Quinnipiac Assignment 07 – ICM501 – The Ubiquity of Data: Ambient Awareness and Information Overload

The Ubiquity of Data: Ambient Awareness and Information Overload

Ambient Awareness. We live in a world of TMI. At the same time that we use avatars and user IDs, we are also putting out tons of information, every single day. As we continue to embrace distributed cognition (the push of thought from internal to external, from personal to shared, as we rely on our networks more and more), interfaces originally meant for one person using it at a time are turning into shared information and interfaces. We collaborate a lot more than we ever have. Certainly, it helps to have, well, help. But we are bombarded with messages these days. And a lot of them are created and spread by us. We are the architects of our own confusion and distraction.

It’s Everywhere

Go to the gas station – swipe your card. Say cheese when the security camera snaps your picture while you pump gas and buy snacks and smokes. Don’t forget to check in at FourSquare. You’ve got to oust the Mayor of the Cumberland Farms on Chestnut Hill Avenue! Drive away, through a toll booth with your transponder, and your license plate will be photographed, too.

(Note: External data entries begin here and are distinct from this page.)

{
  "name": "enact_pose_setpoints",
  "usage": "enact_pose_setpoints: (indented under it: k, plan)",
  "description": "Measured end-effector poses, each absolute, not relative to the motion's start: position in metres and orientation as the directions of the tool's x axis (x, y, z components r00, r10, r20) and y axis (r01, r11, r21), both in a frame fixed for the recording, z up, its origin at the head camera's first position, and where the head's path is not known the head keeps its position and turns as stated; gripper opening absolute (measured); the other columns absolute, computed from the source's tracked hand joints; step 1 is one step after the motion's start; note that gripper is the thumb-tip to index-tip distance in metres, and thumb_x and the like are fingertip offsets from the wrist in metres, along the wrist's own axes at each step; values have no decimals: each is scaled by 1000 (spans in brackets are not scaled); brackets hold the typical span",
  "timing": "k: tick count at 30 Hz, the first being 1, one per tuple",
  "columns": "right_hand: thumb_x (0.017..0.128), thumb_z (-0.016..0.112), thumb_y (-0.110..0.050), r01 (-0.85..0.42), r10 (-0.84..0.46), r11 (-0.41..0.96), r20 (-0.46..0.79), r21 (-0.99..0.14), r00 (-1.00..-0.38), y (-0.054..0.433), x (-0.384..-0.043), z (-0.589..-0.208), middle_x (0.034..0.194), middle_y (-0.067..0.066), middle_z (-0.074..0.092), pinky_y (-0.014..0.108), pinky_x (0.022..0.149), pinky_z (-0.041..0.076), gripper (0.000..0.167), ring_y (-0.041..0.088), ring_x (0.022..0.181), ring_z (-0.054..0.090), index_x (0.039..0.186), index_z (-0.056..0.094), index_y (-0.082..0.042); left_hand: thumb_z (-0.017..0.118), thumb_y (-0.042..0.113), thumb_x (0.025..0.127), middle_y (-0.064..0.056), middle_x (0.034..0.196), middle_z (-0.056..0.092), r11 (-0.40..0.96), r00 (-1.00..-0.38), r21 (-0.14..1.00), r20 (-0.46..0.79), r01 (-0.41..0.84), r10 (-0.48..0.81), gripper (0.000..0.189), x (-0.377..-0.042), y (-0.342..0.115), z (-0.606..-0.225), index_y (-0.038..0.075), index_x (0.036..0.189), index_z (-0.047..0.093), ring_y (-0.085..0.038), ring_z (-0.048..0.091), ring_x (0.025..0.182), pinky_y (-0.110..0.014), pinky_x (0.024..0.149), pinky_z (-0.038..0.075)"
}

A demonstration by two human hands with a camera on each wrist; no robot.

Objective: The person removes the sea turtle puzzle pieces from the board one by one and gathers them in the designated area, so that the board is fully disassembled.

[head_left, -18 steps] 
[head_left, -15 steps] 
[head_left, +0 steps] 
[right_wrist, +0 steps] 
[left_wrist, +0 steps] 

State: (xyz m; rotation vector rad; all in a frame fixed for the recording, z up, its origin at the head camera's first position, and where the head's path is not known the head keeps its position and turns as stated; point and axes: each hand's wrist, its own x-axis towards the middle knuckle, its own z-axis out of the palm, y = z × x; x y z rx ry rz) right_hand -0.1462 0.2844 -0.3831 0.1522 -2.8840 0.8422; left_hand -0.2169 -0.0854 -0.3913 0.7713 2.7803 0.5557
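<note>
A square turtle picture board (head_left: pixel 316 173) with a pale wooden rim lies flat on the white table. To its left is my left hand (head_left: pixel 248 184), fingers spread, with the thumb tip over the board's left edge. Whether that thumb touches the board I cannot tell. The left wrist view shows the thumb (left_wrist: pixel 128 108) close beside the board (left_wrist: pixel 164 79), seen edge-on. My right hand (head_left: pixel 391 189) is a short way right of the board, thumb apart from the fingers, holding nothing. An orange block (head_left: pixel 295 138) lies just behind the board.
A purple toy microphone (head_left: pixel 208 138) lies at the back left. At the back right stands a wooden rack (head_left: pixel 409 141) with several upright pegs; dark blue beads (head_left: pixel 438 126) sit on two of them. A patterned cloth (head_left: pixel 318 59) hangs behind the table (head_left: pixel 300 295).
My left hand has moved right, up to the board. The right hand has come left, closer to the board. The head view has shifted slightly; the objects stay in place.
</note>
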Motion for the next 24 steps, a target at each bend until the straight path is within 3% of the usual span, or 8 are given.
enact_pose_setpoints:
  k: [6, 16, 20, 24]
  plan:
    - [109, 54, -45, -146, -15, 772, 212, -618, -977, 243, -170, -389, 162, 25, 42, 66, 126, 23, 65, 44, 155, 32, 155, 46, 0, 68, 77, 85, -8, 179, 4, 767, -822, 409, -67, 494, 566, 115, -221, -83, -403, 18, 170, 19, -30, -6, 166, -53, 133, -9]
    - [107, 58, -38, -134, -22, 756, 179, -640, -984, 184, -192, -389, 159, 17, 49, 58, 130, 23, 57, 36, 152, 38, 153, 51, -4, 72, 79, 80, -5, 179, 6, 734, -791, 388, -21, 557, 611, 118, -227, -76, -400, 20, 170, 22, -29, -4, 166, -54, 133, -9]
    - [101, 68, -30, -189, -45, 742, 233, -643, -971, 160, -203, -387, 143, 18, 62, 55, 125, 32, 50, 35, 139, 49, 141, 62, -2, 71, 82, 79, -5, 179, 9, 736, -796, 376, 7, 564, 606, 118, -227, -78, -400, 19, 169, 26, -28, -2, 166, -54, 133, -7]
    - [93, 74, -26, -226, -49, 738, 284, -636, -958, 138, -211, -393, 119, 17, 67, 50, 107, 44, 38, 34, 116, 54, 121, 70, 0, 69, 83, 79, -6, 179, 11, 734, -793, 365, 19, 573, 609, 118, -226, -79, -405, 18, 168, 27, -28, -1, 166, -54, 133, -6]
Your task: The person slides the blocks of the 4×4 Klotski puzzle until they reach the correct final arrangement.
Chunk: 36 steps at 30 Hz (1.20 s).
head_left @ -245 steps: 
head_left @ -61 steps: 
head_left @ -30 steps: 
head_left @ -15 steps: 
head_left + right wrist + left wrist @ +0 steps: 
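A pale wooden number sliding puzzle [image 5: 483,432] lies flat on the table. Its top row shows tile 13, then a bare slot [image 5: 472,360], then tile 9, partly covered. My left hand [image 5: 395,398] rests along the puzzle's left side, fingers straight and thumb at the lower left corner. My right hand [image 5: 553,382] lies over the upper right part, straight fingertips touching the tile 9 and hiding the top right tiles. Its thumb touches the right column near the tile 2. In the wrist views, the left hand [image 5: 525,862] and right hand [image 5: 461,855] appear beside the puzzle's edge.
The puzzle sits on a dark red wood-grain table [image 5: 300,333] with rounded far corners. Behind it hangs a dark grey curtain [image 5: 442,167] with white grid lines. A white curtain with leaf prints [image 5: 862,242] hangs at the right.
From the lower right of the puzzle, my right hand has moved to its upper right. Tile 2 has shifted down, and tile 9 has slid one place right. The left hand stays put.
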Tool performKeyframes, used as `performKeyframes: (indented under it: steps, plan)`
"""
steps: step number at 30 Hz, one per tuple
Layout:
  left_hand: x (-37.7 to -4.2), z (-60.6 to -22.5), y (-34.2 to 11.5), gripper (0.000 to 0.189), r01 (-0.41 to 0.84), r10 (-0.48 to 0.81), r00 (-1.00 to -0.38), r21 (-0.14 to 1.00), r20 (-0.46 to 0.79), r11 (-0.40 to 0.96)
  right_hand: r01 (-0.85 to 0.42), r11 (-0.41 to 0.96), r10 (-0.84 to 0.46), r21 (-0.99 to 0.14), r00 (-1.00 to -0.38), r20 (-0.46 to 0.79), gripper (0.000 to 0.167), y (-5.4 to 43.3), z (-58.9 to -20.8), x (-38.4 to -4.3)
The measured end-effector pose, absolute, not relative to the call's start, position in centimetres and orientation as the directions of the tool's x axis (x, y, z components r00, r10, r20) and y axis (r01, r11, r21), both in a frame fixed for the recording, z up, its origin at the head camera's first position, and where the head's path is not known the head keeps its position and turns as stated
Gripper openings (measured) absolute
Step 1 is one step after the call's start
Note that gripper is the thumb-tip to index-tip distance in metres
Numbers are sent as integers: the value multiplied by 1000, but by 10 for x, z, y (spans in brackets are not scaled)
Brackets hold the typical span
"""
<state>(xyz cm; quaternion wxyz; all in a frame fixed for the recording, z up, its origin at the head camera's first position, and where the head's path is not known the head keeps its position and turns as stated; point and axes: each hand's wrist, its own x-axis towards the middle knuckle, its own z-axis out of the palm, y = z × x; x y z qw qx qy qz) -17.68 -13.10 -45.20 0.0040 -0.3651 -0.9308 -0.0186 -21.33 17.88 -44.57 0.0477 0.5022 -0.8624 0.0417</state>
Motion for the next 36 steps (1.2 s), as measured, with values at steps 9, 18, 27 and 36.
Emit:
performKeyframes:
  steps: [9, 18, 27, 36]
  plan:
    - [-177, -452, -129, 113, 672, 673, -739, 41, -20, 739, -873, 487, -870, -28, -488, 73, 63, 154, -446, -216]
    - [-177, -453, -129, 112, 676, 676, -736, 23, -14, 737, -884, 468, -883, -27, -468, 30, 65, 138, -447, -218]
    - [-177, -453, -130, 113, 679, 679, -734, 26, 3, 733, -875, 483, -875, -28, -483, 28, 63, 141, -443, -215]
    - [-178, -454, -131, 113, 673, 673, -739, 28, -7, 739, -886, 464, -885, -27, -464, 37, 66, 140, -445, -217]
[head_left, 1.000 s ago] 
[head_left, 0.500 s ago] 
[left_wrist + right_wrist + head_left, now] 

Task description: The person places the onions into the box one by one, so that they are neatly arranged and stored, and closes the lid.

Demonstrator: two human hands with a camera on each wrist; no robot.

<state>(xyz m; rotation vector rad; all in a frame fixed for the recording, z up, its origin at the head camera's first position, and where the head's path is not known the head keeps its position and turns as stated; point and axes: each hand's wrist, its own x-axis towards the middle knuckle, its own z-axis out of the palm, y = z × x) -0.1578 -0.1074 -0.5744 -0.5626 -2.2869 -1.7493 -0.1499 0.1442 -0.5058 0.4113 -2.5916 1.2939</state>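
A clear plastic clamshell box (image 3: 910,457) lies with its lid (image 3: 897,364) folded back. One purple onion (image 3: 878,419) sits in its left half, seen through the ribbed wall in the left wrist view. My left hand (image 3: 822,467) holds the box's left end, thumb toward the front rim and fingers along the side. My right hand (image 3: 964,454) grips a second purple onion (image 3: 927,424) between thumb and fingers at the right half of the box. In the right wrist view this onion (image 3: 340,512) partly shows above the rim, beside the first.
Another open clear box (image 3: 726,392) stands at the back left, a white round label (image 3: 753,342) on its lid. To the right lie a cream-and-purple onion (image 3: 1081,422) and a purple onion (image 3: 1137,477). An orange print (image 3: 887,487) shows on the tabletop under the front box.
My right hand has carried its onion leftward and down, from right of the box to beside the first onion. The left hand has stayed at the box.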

Share enough of this information, and your friends will scold you for buying pork rinds and Marlboros. Maybe one of these days, your insurance company will scold you, too. Or maybe they’ll just quietly reassess your risks, get a new actuarial quote, and raise your rates by 1% – and they won’t necessarily tell you they’re doing this, either. Check into enough places, and your route can be mapped. If you’re cheating on your spouse, you’d better not drive your car through a toll booth when you go to visit your paramour.

Is it Really so Bad?

Or maybe it’s all less sinister than that. Maybe your friends contact you because they care – because they see you buying snacks and smokes far too much, and worry that you’ve become depressed. Maybe your doctor sees this activity and contacts you to set up an appointment to check your blood pressure and your cholesterol.

But whatever the motivation is, and whatever the source, one thing is clear: we know all this stuff about each other now. As Thompson, C. (2008, September 5). Brave new world of digital intimacyNew York Times Magazine. [Link] says, “Social scientists have a name for this sort of incessant online contact. They call it ‘ambient awareness.’

It is, they say, very much like being physically near someone and picking up on his mood through the little things he does — body language, sighs, stray comments — out of the corner of your eye. Facebook is no longer alone in offering this sort of interaction online. In the last year, there has been a boom in tools for ‘microblogging’: posting frequent tiny updates on what you’re doing. The phenomenon is quite different from what we normally think of as blogging, because a blog post is usually a written piece, sometimes quite long: a statement of opinion, a story, an analysis.

Updates

But these new updates are something different. They’re far shorter, far more frequent and less carefully considered. One of the most popular new tools is Twitter, a website and messaging service that allows its two-million-plus users to broadcast to their friends haiku-length updates — limited to 140 characters, as brief as a mobile-phone text message — on what they’re doing.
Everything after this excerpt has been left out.